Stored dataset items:
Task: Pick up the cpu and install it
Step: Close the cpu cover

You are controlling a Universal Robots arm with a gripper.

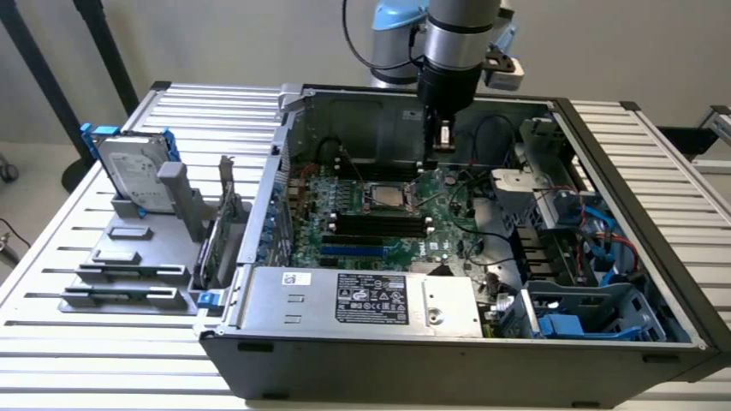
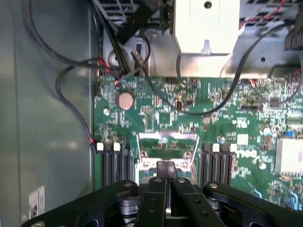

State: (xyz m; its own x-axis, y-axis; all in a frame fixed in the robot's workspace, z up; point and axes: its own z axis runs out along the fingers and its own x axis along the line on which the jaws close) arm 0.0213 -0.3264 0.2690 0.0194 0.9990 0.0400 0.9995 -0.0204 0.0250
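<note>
Your end effector (image 1: 440, 161) is closed on nothing, hovering at 1 o'clock of the cpu (image 1: 389, 198), which already looks seated in the motherboard socket (image 1: 365, 192), so little seems left.

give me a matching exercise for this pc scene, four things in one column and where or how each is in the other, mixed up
Things
1 hard drive
2 power supply
3 gripper
4 socket

Places or states
a middle of the green board
b upright in the grey rack, outside the case
c shut, above the board
d inside the case, label up, along the wall nearest the exterior camera

Pairs: 1-b, 2-d, 3-c, 4-a
</note>
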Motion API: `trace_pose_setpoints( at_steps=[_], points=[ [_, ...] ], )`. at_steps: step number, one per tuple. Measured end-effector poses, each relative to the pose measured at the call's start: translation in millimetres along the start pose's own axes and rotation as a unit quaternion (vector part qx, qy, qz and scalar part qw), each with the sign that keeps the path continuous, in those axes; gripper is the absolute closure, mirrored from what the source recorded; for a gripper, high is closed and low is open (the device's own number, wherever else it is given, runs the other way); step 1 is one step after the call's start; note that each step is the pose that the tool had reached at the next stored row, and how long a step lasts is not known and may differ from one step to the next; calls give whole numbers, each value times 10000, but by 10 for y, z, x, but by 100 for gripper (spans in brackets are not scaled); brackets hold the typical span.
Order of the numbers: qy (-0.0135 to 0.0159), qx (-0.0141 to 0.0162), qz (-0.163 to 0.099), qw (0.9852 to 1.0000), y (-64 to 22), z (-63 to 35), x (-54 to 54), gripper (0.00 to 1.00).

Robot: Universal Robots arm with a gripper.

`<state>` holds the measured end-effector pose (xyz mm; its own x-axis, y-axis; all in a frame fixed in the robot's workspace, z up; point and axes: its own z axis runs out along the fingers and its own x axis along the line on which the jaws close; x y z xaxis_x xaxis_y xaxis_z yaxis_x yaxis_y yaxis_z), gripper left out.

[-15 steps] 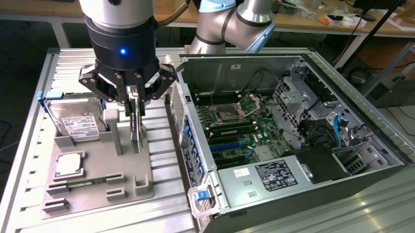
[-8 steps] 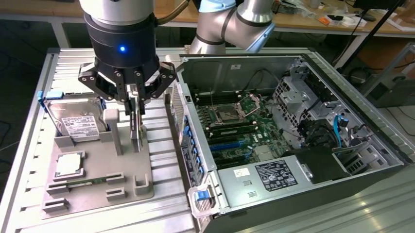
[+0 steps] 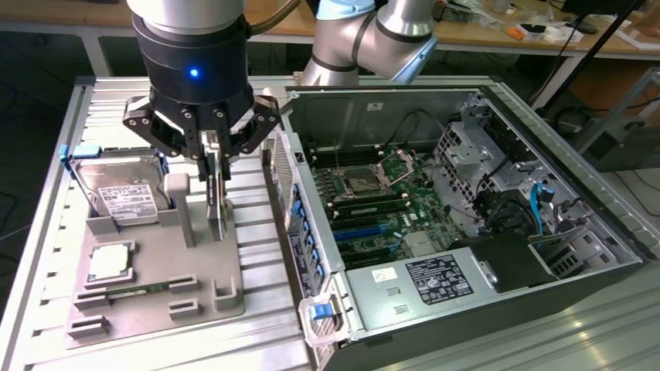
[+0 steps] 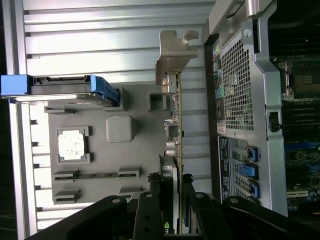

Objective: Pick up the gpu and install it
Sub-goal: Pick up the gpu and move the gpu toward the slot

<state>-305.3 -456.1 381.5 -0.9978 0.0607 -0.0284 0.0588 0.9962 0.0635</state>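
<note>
The gpu (image 3: 218,205) stands on edge over the grey holder tray (image 3: 196,263), a thin green card seen edge-on. In the wrist view the gpu (image 4: 176,130) runs away from the fingers, with its silver end bracket (image 4: 172,52) at the far end. My gripper (image 3: 215,166) hangs straight down over the card, one black finger (image 4: 150,205) on each side of it, shut on its near end. The card's lower edge sits at the tray's slot; whether it is lifted clear I cannot tell.
On the tray are a hard drive in a blue frame (image 3: 122,189), a silver processor chip (image 3: 110,261) and a narrow memory stick (image 3: 129,292). The open computer case (image 3: 577,193) lies at the exterior view's right, motherboard (image 3: 382,201) exposed, its wall close beside the card.
</note>
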Motion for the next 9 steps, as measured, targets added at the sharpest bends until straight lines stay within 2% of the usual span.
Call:
trace_pose_setpoints(
  at_steps=[9],
  points=[
    [0, -1, 0, 10000, 1, -13, 0, 73]
  ],
)
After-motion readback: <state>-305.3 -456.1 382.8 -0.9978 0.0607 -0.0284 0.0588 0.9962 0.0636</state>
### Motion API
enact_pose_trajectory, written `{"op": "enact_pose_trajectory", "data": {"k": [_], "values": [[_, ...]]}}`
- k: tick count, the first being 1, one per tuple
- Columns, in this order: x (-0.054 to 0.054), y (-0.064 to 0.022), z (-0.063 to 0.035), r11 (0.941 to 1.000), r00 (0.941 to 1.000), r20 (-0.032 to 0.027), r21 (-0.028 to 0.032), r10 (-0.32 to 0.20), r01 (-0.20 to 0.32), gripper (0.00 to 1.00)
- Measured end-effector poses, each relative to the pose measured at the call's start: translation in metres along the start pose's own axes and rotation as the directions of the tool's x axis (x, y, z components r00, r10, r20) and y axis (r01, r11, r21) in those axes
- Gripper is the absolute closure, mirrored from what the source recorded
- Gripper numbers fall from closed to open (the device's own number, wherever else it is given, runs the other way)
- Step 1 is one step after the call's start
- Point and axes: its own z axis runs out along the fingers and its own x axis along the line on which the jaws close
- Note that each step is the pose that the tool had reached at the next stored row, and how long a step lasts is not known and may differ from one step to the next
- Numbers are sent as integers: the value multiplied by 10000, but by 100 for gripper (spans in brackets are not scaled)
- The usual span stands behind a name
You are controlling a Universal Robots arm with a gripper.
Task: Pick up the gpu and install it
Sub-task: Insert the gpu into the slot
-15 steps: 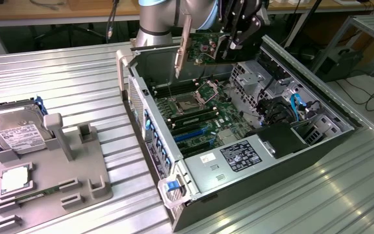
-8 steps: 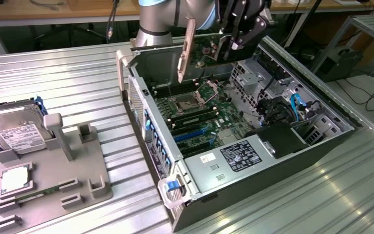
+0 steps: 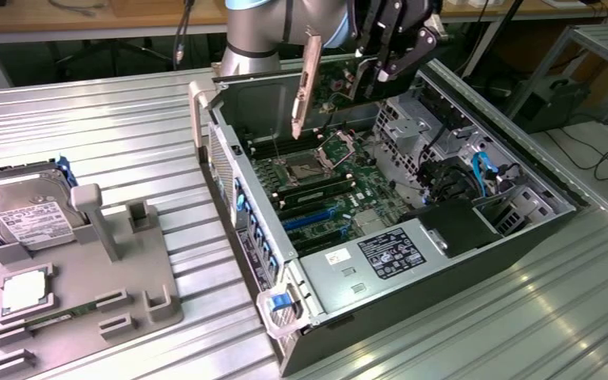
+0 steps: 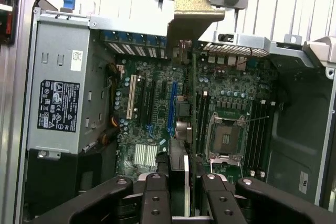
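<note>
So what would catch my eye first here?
First, the open computer case lying on its side on the ribbed metal table, its green main board bare to see. Right above it, the robot's gripper clamps a circuit card with a pale metal bracket. At the exterior view's left, a silver hard drive sits in a grey holder.

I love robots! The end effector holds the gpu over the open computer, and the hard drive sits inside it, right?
No: the exterior view shows the hard drive outside the computer, on the grey holder. The end effector does hold the gpu.
</note>
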Motion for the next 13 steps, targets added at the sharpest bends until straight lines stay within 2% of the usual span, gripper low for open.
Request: {"op": "enact_pose_trajectory", "data": {"k": [7,10,13], "values": [[1,-19,46,9973,9973,32,9,729,-729,72],[0,-20,69,9968,9968,35,10,798,-798,72],[0,-21,81,9968,9968,74,12,797,-797,72]]}}
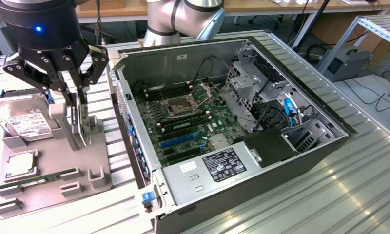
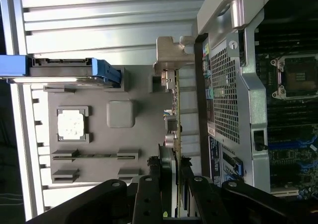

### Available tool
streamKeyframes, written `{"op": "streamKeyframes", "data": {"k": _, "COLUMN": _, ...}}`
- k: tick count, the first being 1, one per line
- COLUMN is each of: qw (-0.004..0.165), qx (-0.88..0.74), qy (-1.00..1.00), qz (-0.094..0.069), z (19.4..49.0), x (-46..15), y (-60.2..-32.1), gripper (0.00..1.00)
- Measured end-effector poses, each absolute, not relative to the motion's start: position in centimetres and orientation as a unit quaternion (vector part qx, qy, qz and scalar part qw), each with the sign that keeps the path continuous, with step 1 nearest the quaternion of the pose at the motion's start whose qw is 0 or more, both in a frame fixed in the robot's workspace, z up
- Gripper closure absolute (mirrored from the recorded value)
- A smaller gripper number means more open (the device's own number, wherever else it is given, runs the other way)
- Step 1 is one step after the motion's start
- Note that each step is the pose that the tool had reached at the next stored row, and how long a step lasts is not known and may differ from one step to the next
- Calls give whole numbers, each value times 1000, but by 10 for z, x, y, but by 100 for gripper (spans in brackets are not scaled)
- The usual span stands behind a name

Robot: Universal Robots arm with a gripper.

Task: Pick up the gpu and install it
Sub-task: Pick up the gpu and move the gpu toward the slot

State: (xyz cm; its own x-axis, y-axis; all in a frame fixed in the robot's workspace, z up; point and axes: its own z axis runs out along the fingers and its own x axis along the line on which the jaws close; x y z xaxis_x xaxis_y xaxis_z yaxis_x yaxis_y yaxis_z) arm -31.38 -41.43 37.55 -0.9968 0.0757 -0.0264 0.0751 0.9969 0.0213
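The gpu (image 2: 175,115) stands on edge over the grey parts tray (image 1: 91,163), along the side nearest the open computer case (image 1: 312,83). Its silvery end bracket (image 2: 169,52) points away from the wrist. In the exterior view the gpu (image 1: 82,127) is a thin dark card between two long fingers. My gripper (image 1: 78,141) comes straight down on it from above. The wrist view has the gripper (image 2: 174,182) with one finger on each face of the card, shut on it. Whether the card has left its slot in the tray I cannot tell.
On the tray lie a silver hard drive (image 1: 26,122) in a blue frame, a processor chip (image 1: 19,168) and a thin green memory stick (image 1: 39,178). The case lies open with its motherboard (image 1: 182,126) facing up, drive cages and cables at the exterior view's right. Ribbed metal tabletop (image 1: 325,195) all around.
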Motion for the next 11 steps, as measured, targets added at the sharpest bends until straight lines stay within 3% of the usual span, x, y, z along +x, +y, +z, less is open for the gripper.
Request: {"op": "streamKeyframes", "data": {"k": 11, "qw": 14, "qx": 38, "qy": 999, "qz": 10, "z": 382, "x": -314, "y": -414, "gripper": 73}}
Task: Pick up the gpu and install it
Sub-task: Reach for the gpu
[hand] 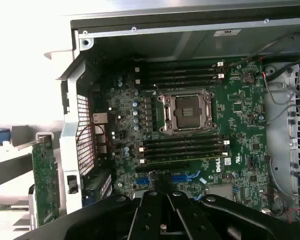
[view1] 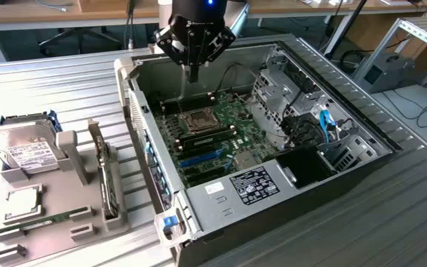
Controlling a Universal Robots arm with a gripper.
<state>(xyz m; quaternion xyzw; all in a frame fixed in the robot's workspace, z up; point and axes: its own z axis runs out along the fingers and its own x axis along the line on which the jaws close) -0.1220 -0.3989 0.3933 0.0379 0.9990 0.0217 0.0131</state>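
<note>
Steel sheet, grey and matte, forms the computer case [view1: 339, 94] lying open on a ribbed metal table [view1: 362, 222]. Its green motherboard [view1: 236, 119] shows a square silver CPU socket [view1: 197, 121] and long black slots. White lettering [hand: 221, 165] on the board looks like Dell. The power supply's black-and-white label [view1: 254, 186] is too small to read. Above the open case hangs the black gripper [view1: 193, 75], fingers pressed together, holding nothing. The gpu [view1: 108, 181], a thin dark card, stands on edge in a grey holder [view1: 65, 192] at the exterior view's left, well apart from the gripper, near a silver hard drive [view1: 20, 147] with a white label.
</note>
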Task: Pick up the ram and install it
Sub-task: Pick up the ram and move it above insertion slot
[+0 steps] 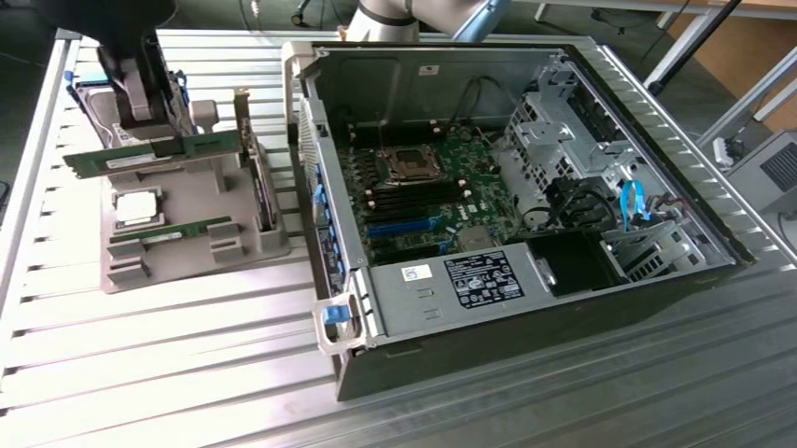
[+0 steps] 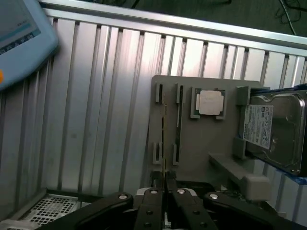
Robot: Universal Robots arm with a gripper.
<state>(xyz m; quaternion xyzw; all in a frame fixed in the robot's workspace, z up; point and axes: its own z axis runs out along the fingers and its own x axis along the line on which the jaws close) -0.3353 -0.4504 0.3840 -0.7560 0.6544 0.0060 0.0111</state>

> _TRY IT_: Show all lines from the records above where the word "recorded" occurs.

> _ANSWER TO THIS PROBLEM_:
Motion API: `trace_pose_setpoints( at_steps=[_], points=[ [_, ...] ], )`. at_steps: step number, one per tuple. Measured end-effector poses, each relative to the pose measured at the call's start: translation in millimetres along the start pose's own axes and rotation as a unit quaternion (vector part qx, qy, qz and scalar part qw), each with the sign that keeps the path continuous, in those axes; gripper is the absolute closure, mirrored from what the source recorded; for a gripper, high is closed and low is open (the device's own number, wherever else it is given, runs the other way); step 1 is one step after the call's start; note that each step is the pose that the tool had reached at the next stored row, and how long a step lasts is not known and may differ from one step to the next; calls give whole numbers, each value times 10000, but by 10 for y, z, x, but by 100 for gripper (spans in brackets are not scaled); brackets hold the typical span.
- Gripper is the absolute closure, mirrored from what the source recorded
- Gripper closure absolute (mirrored from the recorded value)

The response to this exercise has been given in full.